A law enforcement officer in an intergalactic “police car” turns on a red flashing light and sees it generate a flash every 3.5 s. A person on Earth measures that the time between flashes is 4.5 s. How fast is the “police car” moving relative to the earth?
just plug in your relativistic time dilation formula and solve for v.
To determine the speed of the "police car" relative to Earth, we can use the concept of time dilation from the theory of relativity.

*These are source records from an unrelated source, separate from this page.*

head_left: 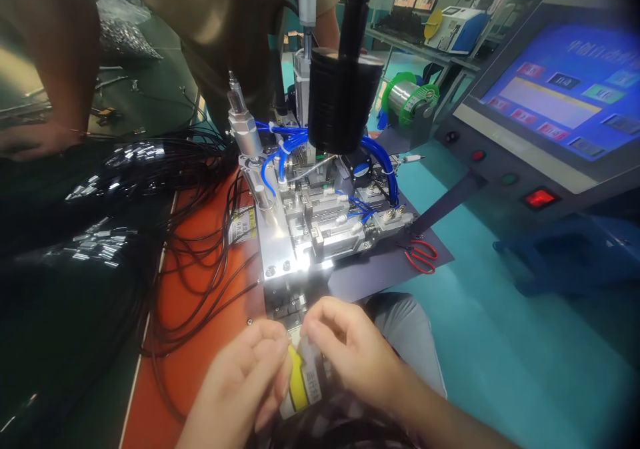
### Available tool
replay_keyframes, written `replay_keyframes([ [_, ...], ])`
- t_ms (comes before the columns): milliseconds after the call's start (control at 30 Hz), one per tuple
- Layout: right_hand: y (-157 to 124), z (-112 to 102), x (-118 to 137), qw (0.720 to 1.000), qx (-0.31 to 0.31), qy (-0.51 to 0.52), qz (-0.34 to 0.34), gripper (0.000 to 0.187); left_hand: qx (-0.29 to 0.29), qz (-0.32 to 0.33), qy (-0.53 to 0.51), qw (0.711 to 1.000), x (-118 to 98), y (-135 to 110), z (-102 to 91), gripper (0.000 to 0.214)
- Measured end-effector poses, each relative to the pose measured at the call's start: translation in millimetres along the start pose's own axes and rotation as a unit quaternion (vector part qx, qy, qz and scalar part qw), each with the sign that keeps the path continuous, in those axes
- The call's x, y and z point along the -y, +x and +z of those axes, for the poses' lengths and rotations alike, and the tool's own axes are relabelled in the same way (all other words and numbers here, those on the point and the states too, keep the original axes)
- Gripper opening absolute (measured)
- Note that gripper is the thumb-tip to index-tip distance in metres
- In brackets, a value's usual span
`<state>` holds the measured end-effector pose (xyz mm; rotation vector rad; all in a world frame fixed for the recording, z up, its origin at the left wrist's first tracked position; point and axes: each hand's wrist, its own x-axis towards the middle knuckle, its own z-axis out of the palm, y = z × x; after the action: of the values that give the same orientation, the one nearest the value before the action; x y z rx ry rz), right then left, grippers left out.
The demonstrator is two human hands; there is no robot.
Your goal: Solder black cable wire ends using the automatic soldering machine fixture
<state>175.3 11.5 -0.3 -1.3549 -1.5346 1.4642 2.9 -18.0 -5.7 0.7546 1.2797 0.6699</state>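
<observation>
My left hand and my right hand are close together at the front of a metal bench machine. On both hands the thumb and fingers are pinched together. Whatever lies between the fingertips is too small or hidden to make out. Just below the fingertips shows a yellow and white label with printed characters, partly covered by my left hand. Beyond the fingertips is the machine's dark front block, lit by a bright spot on the plate above it.
Bundles of black cable lie at the left, with loose strands across the orange mat. Red-handled pliers lie right of the machine. A touchscreen panel, a green wire spool and a black exhaust hood surround it. Another person's hand rests at far left.
</observation>
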Motion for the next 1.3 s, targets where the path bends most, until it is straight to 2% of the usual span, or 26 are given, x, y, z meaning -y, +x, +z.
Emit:
replay_keyframes([
  [100,2,-8,7,0.995,0.046,-0.082,-0.041,0.018,0.002,0.011,0.008,1.000,-4,-1,2.8,0.049],
  [233,4,-13,11,0.990,0.097,-0.090,-0.052,0.016,0.016,0.004,0.010,1.000,-7,1,4.2,0.050],
  [400,4,-11,8,0.988,0.081,-0.081,-0.100,0.016,0.037,-0.002,0.050,0.998,-8,1,0.6,0.050],
  [567,4,-6,-4,0.995,0.093,0.026,-0.001,0.013,0.036,-0.007,0.026,0.999,-6,2,0.4,0.051],
  [667,2,-2,-10,0.993,0.085,0.080,0.033,0.011,0.032,-0.013,0.008,0.999,-5,3,1.7,0.050],
  [867,0,6,-7,0.990,0.024,0.124,0.062,0.008,0.011,-0.003,0.018,1.000,-4,1,2.4,0.047],
  [1300,1,14,0,0.965,-0.001,0.230,0.127,0.021,-0.004,0.031,0.044,0.999,-2,-5,5.8,0.048],
])
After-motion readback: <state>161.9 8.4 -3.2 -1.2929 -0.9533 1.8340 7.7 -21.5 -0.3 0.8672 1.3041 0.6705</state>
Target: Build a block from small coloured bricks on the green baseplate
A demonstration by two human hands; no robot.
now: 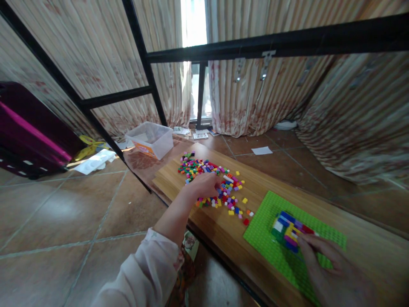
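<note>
Over the heap of small coloured toy bricks (pixel 200 167), my left hand (pixel 206 185) points its fingers down among the pieces. Its fingers are curled together and the tips are partly hidden, so I cannot make out what is in them. On the right, a low block of joined toy bricks (pixel 289 230) in blue, green, white, yellow, purple and red sits on a green studded baseplate (pixel 268 209). My right hand (pixel 330 262) has thumb and forefinger closed at the near right edge of that block, pinching it.
The wooden board (pixel 220 230) carries the bricks and baseplate. A clear plastic bin (pixel 153 140) stands at its far left end. Black metal bars (pixel 243 47) cross above, before striped curtains (pixel 166 25). A purple suitcase (pixel 35 128) and papers (pixel 96 162) are on the tiled floor.
</note>
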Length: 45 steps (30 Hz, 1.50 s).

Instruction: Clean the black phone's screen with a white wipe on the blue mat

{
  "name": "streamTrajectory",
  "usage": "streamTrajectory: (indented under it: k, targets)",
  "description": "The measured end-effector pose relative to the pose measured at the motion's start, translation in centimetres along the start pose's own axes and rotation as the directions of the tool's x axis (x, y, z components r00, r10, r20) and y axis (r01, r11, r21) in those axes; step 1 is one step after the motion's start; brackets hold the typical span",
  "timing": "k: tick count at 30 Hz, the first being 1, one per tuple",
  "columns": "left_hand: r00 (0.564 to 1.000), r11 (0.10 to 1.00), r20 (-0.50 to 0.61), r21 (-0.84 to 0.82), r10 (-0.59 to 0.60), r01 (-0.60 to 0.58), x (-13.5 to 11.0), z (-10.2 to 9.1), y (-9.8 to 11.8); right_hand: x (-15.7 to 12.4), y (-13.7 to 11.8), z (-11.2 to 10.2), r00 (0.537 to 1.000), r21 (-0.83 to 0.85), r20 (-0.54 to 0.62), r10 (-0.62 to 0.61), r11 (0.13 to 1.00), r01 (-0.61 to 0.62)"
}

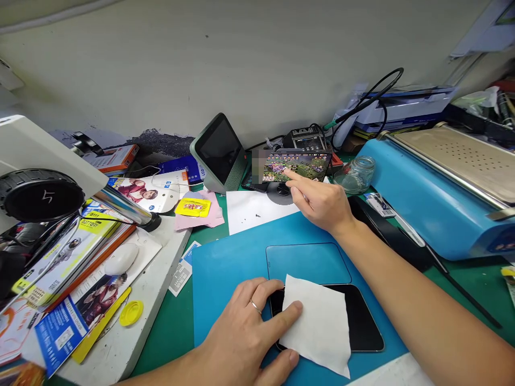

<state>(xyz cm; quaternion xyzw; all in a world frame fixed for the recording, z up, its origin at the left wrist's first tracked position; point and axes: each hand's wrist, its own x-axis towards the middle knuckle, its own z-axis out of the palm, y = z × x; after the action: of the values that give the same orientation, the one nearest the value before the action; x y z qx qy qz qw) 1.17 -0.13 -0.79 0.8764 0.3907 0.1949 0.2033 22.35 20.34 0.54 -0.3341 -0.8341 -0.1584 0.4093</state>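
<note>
Black phone [364, 321] lies flat on a blue mat [229, 262], partly beneath a piece of white cloth [322, 327], as a person lays the left hand [249, 327] over its left end. That grip is splayed, the index finger on the cloth and the thumb at the phone's near edge. At the far edge, a clear, dark-rimmed panel [308, 262] rests on the mat. The right hand [322, 203] reaches across, its grip loose, thumb apart from an index finger extended to the lit screen of a propped-up device [311, 165]. From where I stand, a tilted display [219, 147] sits left of it and a glass jar [363, 169] right, beside a blue machine [434, 198] on the green surface [161, 338].
</note>
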Motion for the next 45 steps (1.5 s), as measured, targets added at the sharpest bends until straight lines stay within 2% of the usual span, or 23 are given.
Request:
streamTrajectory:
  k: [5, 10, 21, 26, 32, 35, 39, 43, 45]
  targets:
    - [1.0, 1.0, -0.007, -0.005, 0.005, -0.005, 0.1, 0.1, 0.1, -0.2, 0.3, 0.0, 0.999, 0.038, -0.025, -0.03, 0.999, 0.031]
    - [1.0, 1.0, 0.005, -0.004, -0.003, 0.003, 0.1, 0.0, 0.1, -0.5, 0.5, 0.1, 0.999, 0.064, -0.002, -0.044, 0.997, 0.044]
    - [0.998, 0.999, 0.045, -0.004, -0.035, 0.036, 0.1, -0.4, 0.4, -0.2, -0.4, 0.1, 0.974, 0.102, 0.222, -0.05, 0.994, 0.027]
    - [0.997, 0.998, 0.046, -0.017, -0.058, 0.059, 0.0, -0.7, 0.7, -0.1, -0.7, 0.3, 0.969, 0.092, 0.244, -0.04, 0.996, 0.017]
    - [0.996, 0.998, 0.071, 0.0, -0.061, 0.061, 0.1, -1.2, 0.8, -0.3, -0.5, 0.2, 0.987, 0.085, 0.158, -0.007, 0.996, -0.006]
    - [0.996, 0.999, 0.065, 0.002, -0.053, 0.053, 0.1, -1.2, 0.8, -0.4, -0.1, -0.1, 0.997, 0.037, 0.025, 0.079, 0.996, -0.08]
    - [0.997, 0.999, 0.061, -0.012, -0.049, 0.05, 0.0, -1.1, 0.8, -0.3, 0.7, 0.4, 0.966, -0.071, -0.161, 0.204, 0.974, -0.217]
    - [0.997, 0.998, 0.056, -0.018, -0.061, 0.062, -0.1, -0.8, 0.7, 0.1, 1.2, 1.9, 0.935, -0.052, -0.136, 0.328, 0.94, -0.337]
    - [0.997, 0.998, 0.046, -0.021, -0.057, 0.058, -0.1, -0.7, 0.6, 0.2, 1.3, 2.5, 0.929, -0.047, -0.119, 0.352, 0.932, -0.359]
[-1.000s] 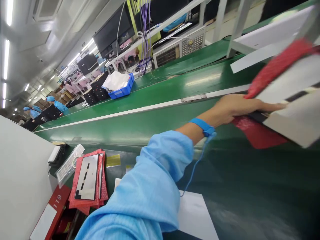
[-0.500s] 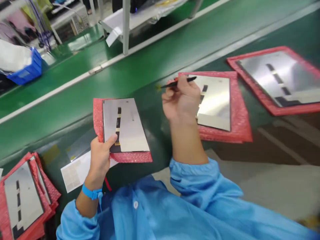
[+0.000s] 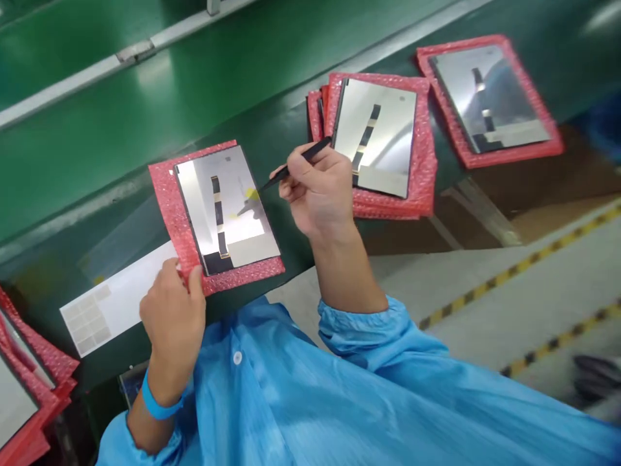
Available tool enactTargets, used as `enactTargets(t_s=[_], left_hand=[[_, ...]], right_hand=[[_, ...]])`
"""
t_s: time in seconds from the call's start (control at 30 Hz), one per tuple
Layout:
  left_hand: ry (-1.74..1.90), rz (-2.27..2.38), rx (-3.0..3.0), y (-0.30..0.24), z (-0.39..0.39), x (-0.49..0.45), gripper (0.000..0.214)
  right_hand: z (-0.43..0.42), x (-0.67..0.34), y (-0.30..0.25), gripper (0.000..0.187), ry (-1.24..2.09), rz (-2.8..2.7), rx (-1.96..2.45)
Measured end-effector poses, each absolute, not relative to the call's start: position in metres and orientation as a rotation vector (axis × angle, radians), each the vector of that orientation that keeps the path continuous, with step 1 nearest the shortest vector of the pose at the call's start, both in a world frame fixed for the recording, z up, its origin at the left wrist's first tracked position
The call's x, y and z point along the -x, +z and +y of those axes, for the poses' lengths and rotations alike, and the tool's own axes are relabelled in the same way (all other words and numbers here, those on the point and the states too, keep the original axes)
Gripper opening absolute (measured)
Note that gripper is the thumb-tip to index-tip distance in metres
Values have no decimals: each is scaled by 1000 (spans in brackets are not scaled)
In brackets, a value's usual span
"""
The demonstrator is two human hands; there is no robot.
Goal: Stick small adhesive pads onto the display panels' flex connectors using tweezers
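Observation:
A silvery display panel (image 3: 247, 249) with a black flex strip lies on a pink bubble-wrap bag (image 3: 165, 188) in front of me. My left hand (image 3: 172, 314) is closed at the bag's near left corner, thumb on top and the other fingers partly hidden. My right hand (image 3: 320, 188) grips black tweezers (image 3: 303, 160), which slant down to the left over the panel's right edge. At their tip shows a small, blurred yellow piece (image 3: 251, 193), seemingly a bit of film or tape. The panel's shiny back mirrors it.
A white label sheet (image 3: 121, 301) lies left of the bag. More panels on pink bubble wrap sit to the right, one on a stack (image 3: 388, 175) and another farther off (image 3: 519, 136). Another stack (image 3: 53, 362) is at far left. Behind runs a green belt (image 3: 194, 84).
My right hand has brought the tweezers left and down to the panel. My left thumb has left the panel's face for the bag's corner. The view has tilted down.

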State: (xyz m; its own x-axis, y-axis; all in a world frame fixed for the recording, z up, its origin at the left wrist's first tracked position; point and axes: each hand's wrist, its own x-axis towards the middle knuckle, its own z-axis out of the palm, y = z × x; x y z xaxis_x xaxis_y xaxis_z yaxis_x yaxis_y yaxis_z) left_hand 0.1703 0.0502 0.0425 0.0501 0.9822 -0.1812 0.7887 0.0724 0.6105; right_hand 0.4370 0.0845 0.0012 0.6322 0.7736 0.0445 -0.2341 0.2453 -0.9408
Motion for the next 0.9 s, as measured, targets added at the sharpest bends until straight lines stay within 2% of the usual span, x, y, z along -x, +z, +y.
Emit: enactTargets(t_s=[0.2, 0.43, 0.67, 0.9], left_hand=[[650, 1219, -2513, 3, 41, -168, 42], [722, 1172, -2503, -10, 44, -169, 48], [650, 1145, -2505, -5, 44, -170, 55], [616, 1143, -2500, -3, 44, -170, 57]], right_hand=[[56, -409, 9, 48, 1001, -752, 1193], [56, -404, -3, 56, 1083, -836, 1282], [53, -404, 4, 49, 1049, -926, 1345], [52, -403, 5, 54, 1020, -898, 1494]])
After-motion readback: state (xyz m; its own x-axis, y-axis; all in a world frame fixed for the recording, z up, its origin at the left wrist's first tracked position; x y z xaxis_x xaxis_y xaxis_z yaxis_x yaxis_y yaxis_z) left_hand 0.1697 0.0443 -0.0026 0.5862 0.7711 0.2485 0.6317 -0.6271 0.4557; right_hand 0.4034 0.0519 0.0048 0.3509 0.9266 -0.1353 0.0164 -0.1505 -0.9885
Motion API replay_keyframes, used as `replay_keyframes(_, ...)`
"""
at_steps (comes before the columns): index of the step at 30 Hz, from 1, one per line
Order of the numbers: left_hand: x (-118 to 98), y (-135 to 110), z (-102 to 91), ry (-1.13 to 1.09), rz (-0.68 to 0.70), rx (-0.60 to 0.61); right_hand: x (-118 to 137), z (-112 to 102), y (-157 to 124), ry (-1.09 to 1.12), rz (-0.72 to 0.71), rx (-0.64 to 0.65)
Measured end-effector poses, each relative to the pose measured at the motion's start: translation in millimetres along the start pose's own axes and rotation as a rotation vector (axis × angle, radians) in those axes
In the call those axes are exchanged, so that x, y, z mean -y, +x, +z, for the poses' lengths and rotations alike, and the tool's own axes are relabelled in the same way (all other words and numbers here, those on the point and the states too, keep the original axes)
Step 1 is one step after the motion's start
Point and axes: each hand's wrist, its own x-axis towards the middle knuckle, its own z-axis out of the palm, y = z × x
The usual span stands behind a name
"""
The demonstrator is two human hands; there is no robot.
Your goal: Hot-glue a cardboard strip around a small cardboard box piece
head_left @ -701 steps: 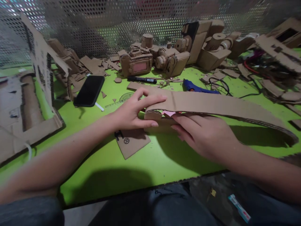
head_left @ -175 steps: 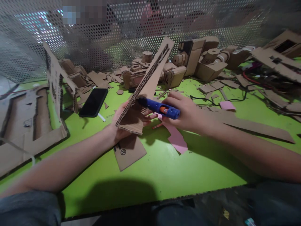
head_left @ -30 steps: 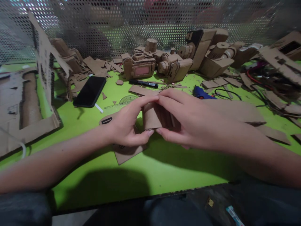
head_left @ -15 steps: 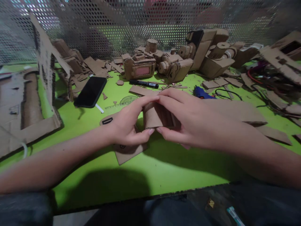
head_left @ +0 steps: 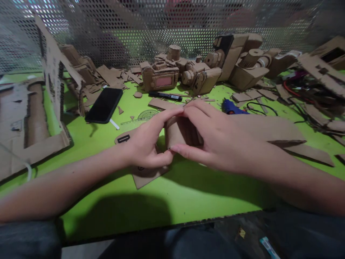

Time dilation states that the perceived time interval between two events will be different for two observers moving relative to each other.
In this case, we have the following information:
- The flashing light on the "police car" generates a flash every 3.5 seconds according to the officer.
- A person on Earth measures the time between flashes as 4.5 seconds.
Now, let's calculate the relative speed of the "police car" using the formula for time dilation:
v = c * (Δt_observed / Δt_reference - 1)
where:
v is the relative velocity,
c is the speed of light (approximately 299,792,458 meters per second),
Δt_observed is the time measured by the observer on Earth (4.5 seconds),
Δt_reference is the time measured by the officer in the "police car" (3.5 seconds).
Plugging in the values, we can calculate the relative velocity:
v = 299,792,458 * (4.5 / 3.5 - 1)
v = 299,792,458 * (1.2857 - 1)
v = 299,792,458 * 0.2857
v ≈ 85,714,285 meters per second
Therefore, the "police car" is moving relative to Earth at a speed of approximately 85,714,285 meters per second.